Hackers stole approximately $611 million from the decentralized finance platform Poly Network in the largest cryptocurrency theft against a single platform to date. In a bizarre twist, the hacker returned the majority of the funds, and Poly Network offered them a position as a chief security advisor (though it is not clear if they accepted).
The "Fame Lady Squad" NFT project touted itself as a woman-designed and -developed project that would give back to women in the space, drawing support from high-profile individuals like Gary Vaynerchuk, and ultimately around $1.5 million in investments. Problem is, the three women who were supposedly running the project were a group of Russian men, accused by one of the individuals who uncovered the lie of trying to profit off American social causes. The group had a history of creating NFT projects based on false stories. One of their other projects, "Cyber City Girls Club", was intended to campaign to stop hate against Asians, and also originally purported to be run only by women (it wasn't).
Poloniex, a cryptocurrency exchange, agreed to pay more than $10.3 million in a settlement with the SEC. The SEC had alleged that Poloniex had flouted securities laws by operating an unregistered trading platform. In the settlement, Poloniex neither admitted nor denied the charges. The agreement came shortly after the announcement that Circle would be acquiring Poloniex in a deal that valued the company at $4.5 billion.
The SEC charged two individuals with selling more than $30 million in unregistered securities in what they described as a defi project that bought "real world" assets like car loans to generate income for investments they promised investors would generate more than 6% interest. Although the company was not able to operate as they'd promised, due to crypto's price volatility, the company lied to investors that all was hunky-dory.
DeviantArt releases software to automatically scan the NFT platform OpenSea for NFTs that use stolen artwork from DeviantArt. While it's awesome that DeviantArt created this tool to help the artists on their platform, it underscores the hands-off, look-the-other-way approach OpenSea has taken to the rampant art theft on their platform. Even reports of blatant copies of artwork have been rejected with no action, and artists are forced to report each infringement of their work individually even if there are many.
The company Uulala, which aimed to provide underbanked individuals with opportunities to build credit, settled with the SEC over charges that they ran an unregistered ICO that raised $9 million.

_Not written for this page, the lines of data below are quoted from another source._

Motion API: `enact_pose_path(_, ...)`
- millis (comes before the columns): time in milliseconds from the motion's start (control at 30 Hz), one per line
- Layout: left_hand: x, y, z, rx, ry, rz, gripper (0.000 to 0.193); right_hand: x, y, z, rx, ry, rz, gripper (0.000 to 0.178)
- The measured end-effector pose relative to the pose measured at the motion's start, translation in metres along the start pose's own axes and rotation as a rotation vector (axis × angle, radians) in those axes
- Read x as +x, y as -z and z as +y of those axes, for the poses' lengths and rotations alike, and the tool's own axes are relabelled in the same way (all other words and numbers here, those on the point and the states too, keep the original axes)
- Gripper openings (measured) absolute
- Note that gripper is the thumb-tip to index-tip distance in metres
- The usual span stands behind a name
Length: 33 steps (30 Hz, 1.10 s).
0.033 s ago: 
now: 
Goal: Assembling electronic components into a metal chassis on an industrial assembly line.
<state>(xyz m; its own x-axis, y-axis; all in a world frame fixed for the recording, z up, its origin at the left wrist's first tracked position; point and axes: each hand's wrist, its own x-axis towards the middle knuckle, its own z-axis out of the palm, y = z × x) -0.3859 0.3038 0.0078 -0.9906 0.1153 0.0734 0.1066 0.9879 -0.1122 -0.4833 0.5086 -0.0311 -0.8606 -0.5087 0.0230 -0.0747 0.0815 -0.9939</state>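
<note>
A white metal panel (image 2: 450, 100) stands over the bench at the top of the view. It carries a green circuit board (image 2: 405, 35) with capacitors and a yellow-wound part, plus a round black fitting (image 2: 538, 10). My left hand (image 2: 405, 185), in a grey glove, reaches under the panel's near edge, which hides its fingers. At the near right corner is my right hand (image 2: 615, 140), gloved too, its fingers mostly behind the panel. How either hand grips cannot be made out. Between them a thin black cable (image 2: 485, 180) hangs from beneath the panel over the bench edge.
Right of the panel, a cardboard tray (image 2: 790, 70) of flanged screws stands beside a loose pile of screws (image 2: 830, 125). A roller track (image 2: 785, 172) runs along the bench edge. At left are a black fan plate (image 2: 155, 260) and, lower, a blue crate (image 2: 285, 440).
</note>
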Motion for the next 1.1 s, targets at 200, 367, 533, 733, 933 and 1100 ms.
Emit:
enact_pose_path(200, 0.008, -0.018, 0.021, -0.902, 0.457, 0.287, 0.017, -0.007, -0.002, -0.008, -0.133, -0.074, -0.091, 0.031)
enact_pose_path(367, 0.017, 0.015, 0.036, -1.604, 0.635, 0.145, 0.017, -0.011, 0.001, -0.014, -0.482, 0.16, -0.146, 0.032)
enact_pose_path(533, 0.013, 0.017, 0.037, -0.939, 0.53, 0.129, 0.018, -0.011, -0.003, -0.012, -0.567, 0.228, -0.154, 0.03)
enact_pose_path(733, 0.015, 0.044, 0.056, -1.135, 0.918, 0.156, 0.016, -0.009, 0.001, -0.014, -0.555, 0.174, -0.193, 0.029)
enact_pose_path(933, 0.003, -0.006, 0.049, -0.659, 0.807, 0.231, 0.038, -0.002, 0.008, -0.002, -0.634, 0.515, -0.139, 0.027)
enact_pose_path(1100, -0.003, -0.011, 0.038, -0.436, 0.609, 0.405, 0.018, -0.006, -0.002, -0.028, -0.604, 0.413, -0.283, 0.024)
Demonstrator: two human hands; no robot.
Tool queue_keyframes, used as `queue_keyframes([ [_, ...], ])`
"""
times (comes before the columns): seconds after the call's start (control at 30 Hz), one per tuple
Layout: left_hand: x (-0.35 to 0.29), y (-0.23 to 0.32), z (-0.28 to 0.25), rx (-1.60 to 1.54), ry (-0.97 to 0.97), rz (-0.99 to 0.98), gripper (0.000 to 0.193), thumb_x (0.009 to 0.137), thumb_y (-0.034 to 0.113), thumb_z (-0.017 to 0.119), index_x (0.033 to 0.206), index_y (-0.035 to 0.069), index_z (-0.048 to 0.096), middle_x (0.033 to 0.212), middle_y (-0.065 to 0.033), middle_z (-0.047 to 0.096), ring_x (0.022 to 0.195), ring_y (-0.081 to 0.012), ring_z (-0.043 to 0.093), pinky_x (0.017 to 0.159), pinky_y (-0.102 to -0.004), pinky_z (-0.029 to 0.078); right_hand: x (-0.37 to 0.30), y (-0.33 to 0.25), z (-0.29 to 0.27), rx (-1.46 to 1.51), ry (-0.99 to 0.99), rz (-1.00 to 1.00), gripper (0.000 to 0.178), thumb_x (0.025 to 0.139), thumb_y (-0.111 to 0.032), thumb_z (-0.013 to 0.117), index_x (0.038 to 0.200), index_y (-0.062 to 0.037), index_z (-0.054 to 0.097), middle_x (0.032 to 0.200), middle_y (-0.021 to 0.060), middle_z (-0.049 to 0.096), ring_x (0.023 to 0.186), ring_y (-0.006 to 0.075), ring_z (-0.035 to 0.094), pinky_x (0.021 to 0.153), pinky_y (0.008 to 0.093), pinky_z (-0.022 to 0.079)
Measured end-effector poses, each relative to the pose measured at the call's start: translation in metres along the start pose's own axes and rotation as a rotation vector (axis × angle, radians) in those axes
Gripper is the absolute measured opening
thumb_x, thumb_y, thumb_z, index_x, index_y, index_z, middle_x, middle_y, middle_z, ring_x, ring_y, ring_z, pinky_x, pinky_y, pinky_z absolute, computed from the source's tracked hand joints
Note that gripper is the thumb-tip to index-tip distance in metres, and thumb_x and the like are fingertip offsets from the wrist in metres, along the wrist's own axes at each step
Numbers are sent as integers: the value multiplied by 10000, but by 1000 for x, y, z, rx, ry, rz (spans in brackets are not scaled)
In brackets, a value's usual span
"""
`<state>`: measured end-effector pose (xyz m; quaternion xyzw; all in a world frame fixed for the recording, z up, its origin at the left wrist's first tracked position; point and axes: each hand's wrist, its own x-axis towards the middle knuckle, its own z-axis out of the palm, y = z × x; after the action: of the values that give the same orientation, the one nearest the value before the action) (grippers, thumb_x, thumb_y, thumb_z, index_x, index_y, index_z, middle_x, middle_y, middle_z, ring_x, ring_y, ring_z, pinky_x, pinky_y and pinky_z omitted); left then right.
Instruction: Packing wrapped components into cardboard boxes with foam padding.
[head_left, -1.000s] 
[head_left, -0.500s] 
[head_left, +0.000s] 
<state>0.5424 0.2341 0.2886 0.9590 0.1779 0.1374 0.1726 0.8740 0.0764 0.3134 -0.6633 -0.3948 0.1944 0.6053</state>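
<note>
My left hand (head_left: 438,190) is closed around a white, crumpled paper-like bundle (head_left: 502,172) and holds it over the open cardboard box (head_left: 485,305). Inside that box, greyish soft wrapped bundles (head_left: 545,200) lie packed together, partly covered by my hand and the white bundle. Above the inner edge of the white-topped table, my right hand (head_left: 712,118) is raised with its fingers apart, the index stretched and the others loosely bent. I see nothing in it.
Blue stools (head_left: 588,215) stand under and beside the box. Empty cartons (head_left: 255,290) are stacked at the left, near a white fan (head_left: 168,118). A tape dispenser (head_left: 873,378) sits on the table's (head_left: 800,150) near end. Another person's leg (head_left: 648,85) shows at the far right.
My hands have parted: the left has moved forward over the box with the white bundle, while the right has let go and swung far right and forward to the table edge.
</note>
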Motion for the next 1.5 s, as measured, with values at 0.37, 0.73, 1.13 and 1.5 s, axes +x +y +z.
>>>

Although they claimed to be using a "proprietary micro-credit algorithm" and proprietary database technology, the SEC said their algorithm was still under development and that they were using database technology belonging to another company. As a part of the settlement, Uulala disabled all $UULA tokens and asked crypto exchanges to disallow trading.
Popsicle Finance, a DeFi platform, lost $25 million to a bug exploited with flash loans. The organization later reimbursed users who lost money to the exploit.
Finiko, a Russian operation that turned out to be a Ponzi scheme, collapsed in July 2021 after defrauding approximately $95 million from people. Investors, facing difficult economic conditions in Russia, were promised they could see returns of up to 30% a month.
An attacker giving out free UniH tokens was able to exploit a bug in a non-standard token contract and steal RUNE tokens from unsuspecting victims. By baiting people into selling their new UniH tokens, the attacker was able to execute malicious code that transferred any RUNE tokens also in their wallet. This was the fourth exploit pertaining to the Thorchain platform in the month of July.